What is USL&H?

by Preston Cavignac, CPCU, CIC, CRM
There are a number of industries that require specific insurance knowledge to properly manage risk. Maritime and maritime-related industries are a few. Whether working near water, on a vessel, or in a related industry, specific laws may apply. Although there are many types of marine-related insurance products, the purpose of this blog is to review the United States Longshore and Harbor Workers’ Compensation Act (USL&H) to determine which businesses are subject to its law.

The United States Longshore and Harbor Workers’ Compensation Act is a federal act that was enforced in 1927. Its original intent was to compensate certain maritime workers, including most dock workers, ship builders, stevedoring operations and other maritime workers not otherwise covered by the Jones Act for injuries or deaths that occur on or near navigable water. However, juries have ruled that its requirements go beyond the standard maritime businesses. Now, non-related industries could potentially be subject to the act.

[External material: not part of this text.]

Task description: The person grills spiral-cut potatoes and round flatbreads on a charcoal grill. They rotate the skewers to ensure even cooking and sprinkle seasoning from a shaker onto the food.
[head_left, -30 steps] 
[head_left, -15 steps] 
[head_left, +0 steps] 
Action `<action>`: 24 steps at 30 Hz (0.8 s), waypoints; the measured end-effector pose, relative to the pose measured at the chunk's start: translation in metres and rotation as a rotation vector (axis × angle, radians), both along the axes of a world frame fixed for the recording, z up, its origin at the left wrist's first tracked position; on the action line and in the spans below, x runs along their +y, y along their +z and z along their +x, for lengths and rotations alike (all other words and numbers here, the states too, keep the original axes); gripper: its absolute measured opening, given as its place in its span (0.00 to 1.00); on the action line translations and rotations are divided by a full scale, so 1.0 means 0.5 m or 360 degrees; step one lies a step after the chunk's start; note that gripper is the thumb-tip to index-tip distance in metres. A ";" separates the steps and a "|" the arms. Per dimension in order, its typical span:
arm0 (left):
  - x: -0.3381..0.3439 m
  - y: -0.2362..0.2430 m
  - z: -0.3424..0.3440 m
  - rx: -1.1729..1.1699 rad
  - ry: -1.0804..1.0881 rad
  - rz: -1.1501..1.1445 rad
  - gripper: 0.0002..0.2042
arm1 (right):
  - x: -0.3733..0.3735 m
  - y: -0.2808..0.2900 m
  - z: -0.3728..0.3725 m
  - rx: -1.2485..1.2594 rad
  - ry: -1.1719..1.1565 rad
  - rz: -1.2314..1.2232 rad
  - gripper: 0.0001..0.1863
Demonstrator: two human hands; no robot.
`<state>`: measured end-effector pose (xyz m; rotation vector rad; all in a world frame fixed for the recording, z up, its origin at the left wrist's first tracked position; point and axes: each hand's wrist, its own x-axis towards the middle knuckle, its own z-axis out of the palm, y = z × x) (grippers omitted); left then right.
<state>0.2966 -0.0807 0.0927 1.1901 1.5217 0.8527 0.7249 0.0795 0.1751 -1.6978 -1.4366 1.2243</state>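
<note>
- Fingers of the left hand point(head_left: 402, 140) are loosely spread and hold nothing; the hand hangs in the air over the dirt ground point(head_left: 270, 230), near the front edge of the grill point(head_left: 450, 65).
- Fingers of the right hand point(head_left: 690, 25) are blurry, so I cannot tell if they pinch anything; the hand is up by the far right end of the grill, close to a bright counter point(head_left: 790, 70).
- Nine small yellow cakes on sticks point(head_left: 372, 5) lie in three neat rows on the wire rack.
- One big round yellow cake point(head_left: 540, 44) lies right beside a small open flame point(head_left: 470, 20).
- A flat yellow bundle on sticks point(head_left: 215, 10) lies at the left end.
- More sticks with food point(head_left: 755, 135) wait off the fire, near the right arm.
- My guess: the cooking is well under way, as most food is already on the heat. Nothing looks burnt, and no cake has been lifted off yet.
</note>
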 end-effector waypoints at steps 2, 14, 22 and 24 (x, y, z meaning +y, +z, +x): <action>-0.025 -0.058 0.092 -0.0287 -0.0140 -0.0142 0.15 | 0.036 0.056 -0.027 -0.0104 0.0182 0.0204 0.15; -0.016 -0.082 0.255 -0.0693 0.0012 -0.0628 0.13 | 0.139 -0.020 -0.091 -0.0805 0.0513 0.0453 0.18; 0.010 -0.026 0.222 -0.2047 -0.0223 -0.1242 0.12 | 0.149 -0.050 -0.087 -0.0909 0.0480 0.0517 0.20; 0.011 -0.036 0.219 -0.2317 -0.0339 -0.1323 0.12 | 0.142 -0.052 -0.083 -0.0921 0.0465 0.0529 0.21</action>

In order to determine whether a business is subject to USL&H law, we have to look at our operation and determine if it satisfies the “Situs” and “Status” requirements. The “Situs” test relates to the physical location where the accident occurred. The accident which caused the injury must take place on, near, or adjacent to navigable water. This includes injuries that occur on piers, wharfs, dry docks, terminals, building ways, marine railways, or any area adjoining the water or near the water that is used to load, unload, repair, or build a vessel. The “Status” test relates to the type of work that the injured worker was performing at the time of the accident. The injured employee must be considered a maritime employee that is not covered by the Jones Act or is not a government worker. The term “employee” means any person engaged in maritime employment (subject to a number of exclusions). The issue with the “Situs” test is that the words “near” and “adjacent” are not defined. The issue with the “Status” test is that the words “maritime employment” and “maritime employee” are not defined.

Navigating USL&H requirements is difficult. It is not always clear which businesses are subject to its law. As a general rule of thumb, if a business is working on or near navigable water, that business should contact an insurance broker and/or attorney to determine if they are required to maintain USL&H coverage.